As much as we want to rely on machines to improve our thinking, it turns out the interplay between human and machine is complicated.

Artificial intelligence (AI) may not save the world, but it’s just as unlikely to ruin it. Indeed, if we’ve learned anything about AI over the past few years of its boom-and-bust hype cycle, it’s that AI is both more potent than we imagine, while also being far more dependent on people to achieve that potency. 

In other words, if AI isn’t working, we might just be the problem.

SEE: Artificial intelligence: A business leader’s guide (free PDF) (TechRepublic)

More and less than we expected

Years ago our robot overlords seemed poised to push “go” on Skynet and doom us forever. Well, we’re still waiting. Much of the backlash against AI was simply a misunderstanding as to what, in fact, it is (stoked by vendors overpromising on its near-term potential). But it’s also a function of the inherent difficulty in making machines “think” like humans.

As detailed in a Guardian editorial:

[T]he most difficult human skills to replicate are the unconscious ones, the product of millennia of evolution. In AI this is known as Moravec’s paradox. “We are all prodigious Olympians in perceptual and motor areas, so good that we make the difficult look easy,” wrote the futurist Hans Moravec. It is these that our brains excel in, hidden but complex processes that machine learning attempts to replicate.

Such things that seem simple to us are remarkably complex to program. On the flipside, machines can comb through copious quantities of data quickly, performing feats of pattern-matching, for example, that no human could replicate. For example, T-Mobile uses machine learning to give customer service agents access to customer data in real-time, thereby improving the support experience. Kia Motors, for its part, uses AI to analyze computer vision data inside its cars to optimize the driving experience (personalizing seating position, etc.). 

All good.

Indeed, it’s this give-and-take that makes AI useful, even when it may not yet be as intelligent as we’d like. But it’s also where the risk of AI becomes most apparent. Also from the Guardian’s editorial: “The promise of AI is that it will imbue machines with the ability to spot patterns from data, and make decisions faster and better than humans do. What happens if they make worse decisions faster?”

People in the way

This possibility for computers to make bad decisions is complicated by the data being fed into them by people who are biased themselves, as Rishidot founder Krishnan Subramanian has highlighted: “[T]here is very little diversity among people building these AI algorithms.” This can be mitigated through conscious efforts to hire diverse data engineers and scientists, but it’s a tricky conundrum.

It’s made all the trickier because people (whether those building the AI models or not) are influenced by the data coming from the machines. In this way, we can become ever more distant from raw data, and ever more incapable of giving good data to our models, as Manjunath Bhat has written: “People consume facts in the form of data. However, data can be mutated, transformed and altered–all in the name of making it easy to consume. We have no option than but to live within the confines of a highly contextualized view of the world.” Catch that nuance? We rely on ever-increasing quantities of data to make decisions, but that data is just as increasingly mediated by machines that try to spoon-feed it to us in ways that make it easier to consume.

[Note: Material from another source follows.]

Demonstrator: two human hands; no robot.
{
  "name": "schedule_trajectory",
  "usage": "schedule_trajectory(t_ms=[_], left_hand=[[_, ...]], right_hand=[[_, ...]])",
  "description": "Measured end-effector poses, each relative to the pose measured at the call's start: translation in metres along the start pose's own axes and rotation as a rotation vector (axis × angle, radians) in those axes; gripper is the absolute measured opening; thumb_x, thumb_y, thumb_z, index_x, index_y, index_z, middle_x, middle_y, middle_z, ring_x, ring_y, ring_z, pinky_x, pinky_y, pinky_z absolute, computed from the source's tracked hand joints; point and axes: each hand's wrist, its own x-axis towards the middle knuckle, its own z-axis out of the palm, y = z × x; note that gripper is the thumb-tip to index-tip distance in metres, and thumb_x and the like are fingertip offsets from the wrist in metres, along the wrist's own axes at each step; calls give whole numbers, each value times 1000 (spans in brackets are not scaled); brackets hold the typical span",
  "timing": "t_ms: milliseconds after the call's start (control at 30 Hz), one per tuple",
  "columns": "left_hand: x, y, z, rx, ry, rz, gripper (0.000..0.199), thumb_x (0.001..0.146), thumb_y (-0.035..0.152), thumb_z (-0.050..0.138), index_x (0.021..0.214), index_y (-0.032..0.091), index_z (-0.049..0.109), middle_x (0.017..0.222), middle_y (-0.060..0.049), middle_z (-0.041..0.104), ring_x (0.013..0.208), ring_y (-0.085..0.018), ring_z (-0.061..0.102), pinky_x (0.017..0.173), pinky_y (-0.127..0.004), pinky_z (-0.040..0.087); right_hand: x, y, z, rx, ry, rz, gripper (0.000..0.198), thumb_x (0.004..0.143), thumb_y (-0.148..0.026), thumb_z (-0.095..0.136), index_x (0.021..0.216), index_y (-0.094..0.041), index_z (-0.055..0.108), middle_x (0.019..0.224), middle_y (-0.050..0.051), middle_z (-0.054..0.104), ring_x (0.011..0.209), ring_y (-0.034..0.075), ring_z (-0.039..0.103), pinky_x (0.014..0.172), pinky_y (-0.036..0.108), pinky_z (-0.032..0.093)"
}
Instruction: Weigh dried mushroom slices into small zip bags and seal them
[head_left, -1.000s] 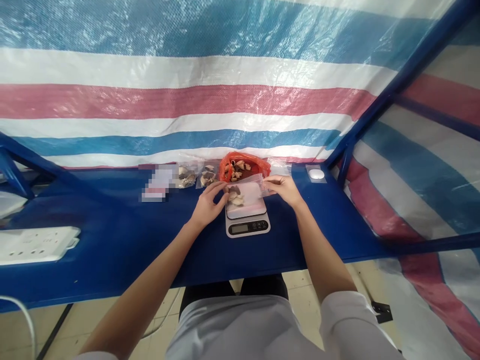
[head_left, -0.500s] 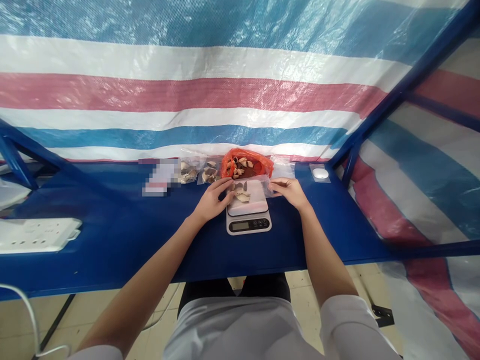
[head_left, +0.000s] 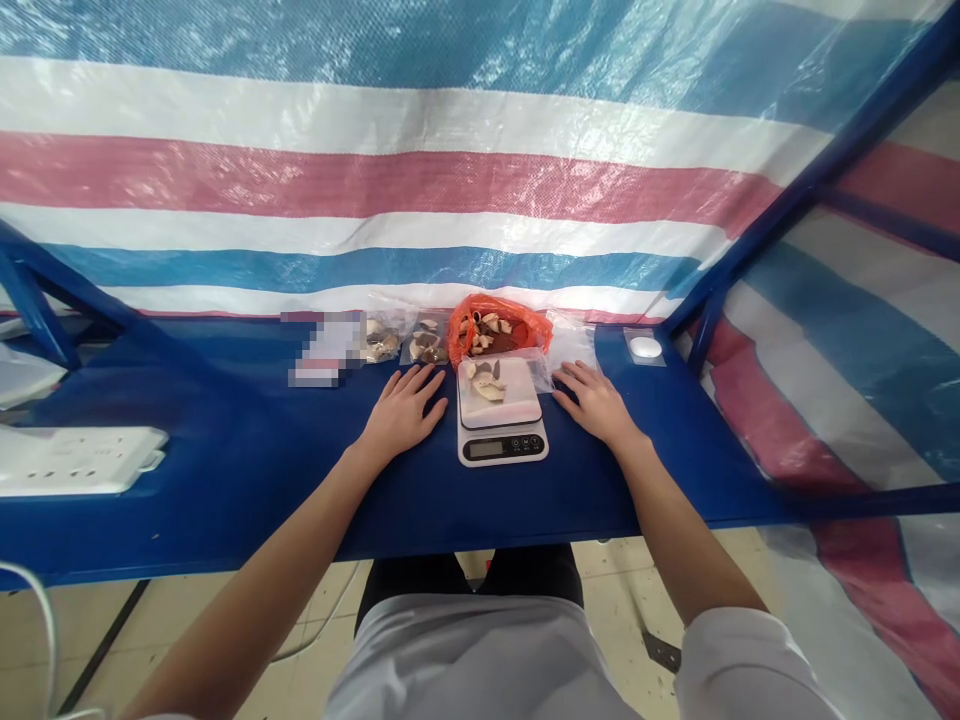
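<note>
A white digital kitchen scale (head_left: 499, 412) stands on the blue table in front of me. On its platform lies a clear plastic bag (head_left: 484, 381) with several pale and dark dried slices in it, perhaps mushroom; its right end reaches past the platform. My left hand (head_left: 402, 408) rests flat on the table left of the scale, fingers spread, holding nothing. To the right of the scale my right hand (head_left: 595, 400) is open too, fingertips close to the bag's right end. Just behind the scale sits an open orange-red bag (head_left: 525, 325) of similar pieces.
Two clear bags of slices (head_left: 381, 342) lie left of the orange-red bag. Flat clear bags (head_left: 574, 342) lie right of it, and a small bag with a white round item (head_left: 645, 347) is farther right. A white power strip (head_left: 79, 460) lies at the left. Striped sheeting hangs behind.
Both hands have let go of the bag on the scale and moved outward, the left to the left and the right to the right. The bag stays on the platform.
</note>
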Motion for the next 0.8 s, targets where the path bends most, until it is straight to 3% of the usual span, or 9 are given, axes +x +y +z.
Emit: schedule_trajectory(t_ms=[200, 533, 800], left_hand=[[-3, 4, -1, 52, -57, -47, 58, 101, 46, 36, 150, 19, 52, 161, -11, 41, 151, -34, 35, 124, -55, 26], [-4, -6, 15, -63, 80, -26, 53, 97, 49, 44, 144, 29, 58, 156, -7, 49, 147, -37, 41, 121, -60, 30], [-3, -5, 14, -54, 61, -23, 55, 98, 50, 42, 145, 26, 58, 157, -10, 48, 147, -37, 41, 121, -60, 29]], right_hand=[[-5, 5, 8, -10, -78, 41, 50, 104, -45, 41, 146, -23, 56, 157, 9, 48, 148, 32, 41, 123, 55, 32], [-6, 7, 12, 21, -54, 29, 48, 104, -45, 39, 147, -29, 56, 158, 6, 47, 149, 31, 39, 124, 57, 30], [-6, 5, 11, 5, -76, 42, 49, 105, -44, 38, 147, -26, 55, 159, 7, 46, 150, 30, 39, 124, 54, 30]])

In short, we’re not “getting the facts.” As Bhat goes on, “Digital technologies not only augment human reasoning, but tends to influence that reasoning.” AI, in other words, is influenced by human inputs, but it in turn influences those inputs.

None of which is to say AI is impossible. As mentioned, there are real-world examples of companies putting AI/ML to good use today. It is, however, to suggest that we should approach AI with an increased measure of care and humility, recognizing that AI will too often be influenced by us, for better and for worse.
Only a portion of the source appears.